By Oyintari Ben
Thursday marks the end of UN sanctions in Mali following Russia’s veto of a regime renewal that targeted anybody breaking or blocking a 2015 peace agreement, impeding aid delivery, abusing human rights, or enlisting children as fighters.
This month, independent UN sanctions monitors informed the Security Council that violence against women and other “grave human rights abuses” are being used by Mali’s military and its foreign security allies, thought to be the Wagner mercenary group from Russia, to foment terror.
A resolution to prolong the United Nations sanctions and independent monitoring for an additional year was approved by the Security Council with the support of 13 members, including France and the United Arab Emirates. China did not participate in the voting, and Russia exercised a veto.
Russia then suggested extending the UN sanctions in Mali for one more year while promptly terminating the independent monitoring. Japan cast the lone no vote, and the other 13 members abstained. It was the sole nation to vote yes.
Robert Wood, the deputy United States ambassador to the United Nations, informed the council that Russia sought to remove the independent monitoring “to stifle publication of uncomfortable truths about Wagner’s actions in Mali, which require attention.”

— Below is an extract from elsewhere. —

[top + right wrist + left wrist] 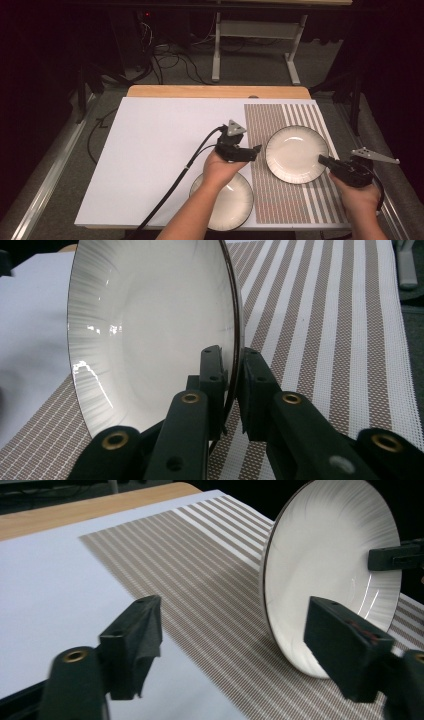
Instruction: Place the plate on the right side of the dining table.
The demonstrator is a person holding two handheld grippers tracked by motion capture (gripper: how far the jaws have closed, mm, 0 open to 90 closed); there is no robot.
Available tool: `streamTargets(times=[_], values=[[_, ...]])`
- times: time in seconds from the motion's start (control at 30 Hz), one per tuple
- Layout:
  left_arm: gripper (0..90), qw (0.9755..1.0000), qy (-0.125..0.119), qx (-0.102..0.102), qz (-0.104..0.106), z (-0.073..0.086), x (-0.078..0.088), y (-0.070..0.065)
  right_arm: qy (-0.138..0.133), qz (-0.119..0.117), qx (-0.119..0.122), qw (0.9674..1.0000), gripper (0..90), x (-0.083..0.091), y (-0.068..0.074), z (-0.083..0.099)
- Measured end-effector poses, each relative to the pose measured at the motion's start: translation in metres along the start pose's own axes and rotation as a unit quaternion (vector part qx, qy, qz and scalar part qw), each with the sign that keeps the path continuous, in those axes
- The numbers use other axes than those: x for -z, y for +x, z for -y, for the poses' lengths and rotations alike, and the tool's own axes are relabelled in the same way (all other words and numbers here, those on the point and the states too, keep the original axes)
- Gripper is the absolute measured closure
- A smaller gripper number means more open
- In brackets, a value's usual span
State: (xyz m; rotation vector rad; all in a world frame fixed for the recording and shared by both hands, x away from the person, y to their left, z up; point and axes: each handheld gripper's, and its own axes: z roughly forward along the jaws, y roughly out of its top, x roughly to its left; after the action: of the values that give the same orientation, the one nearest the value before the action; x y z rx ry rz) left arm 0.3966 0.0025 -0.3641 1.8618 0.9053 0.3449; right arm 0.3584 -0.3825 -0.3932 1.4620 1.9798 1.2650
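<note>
A white plate with a dark rim (297,154) is on the striped placemat (270,125). My right gripper (322,160) is shut on its right rim, one jaw inside the plate (150,330) and one behind it (232,365). In both gripper views the plate looks tipped up on its edge, though from above it looks nearly flat. My left gripper (257,148) stands open just left of that plate (330,570), with nothing between its jaws (235,612). A second white plate (230,202) lies on the white board under my left forearm.
The white board (160,150) covers the left part of the table, with a wooden edge (215,91) at the far side. The left gripper's cable (170,192) trails across the board toward the front. The placemat (200,570) stretches to the table's right edge.
</note>
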Motion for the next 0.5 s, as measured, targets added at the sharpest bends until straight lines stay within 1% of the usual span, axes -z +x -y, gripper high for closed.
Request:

In response, Russia’s Deputy UN Ambassador Dmitry Polyanskiy told Reuters that was speculation and resembled “paranoia,” adding that Russia was “upholding the interests of the affected country – Mali, as the council is supposed to do.”
The United States has also charged Wagner, which has around 1,000 fighters stationed in Mali, with orchestrating the junta’s sudden request to withdraw a 13,000-strong UN peacekeeping force. By the end of the year, the ten-year-old operation will be shut down.
In 2021, Wagner joined forces with the junta that had taken control of Mali following coups in 2020 and 2021 to combat an Islamist uprising. President Vladimir Putin ordered Wagner fighters to sign an oath of allegiance to the Russian government after Wagner head Yevgeny Prigozhin perished in a plane crash in Russia last week.
This month, the military government of Mali wrote to the Security Council to request the removal of the sanctions.
The current year’s mandate for the independent monitoring and UN sanctions regime will end on Thursday.
After the two votes on Wednesday, Russian Ambassador to the United Nations Vassily Nebenzia said his country will not bring up the subject again.
In 2017, the council introduced the Mali sanctions system, allowing it to impose asset freezes and travel restrictions. Eight people are currently affected by the UN sanctions measures. The council received reports from the independent monitors on implementation and prospective additional designations twice a year.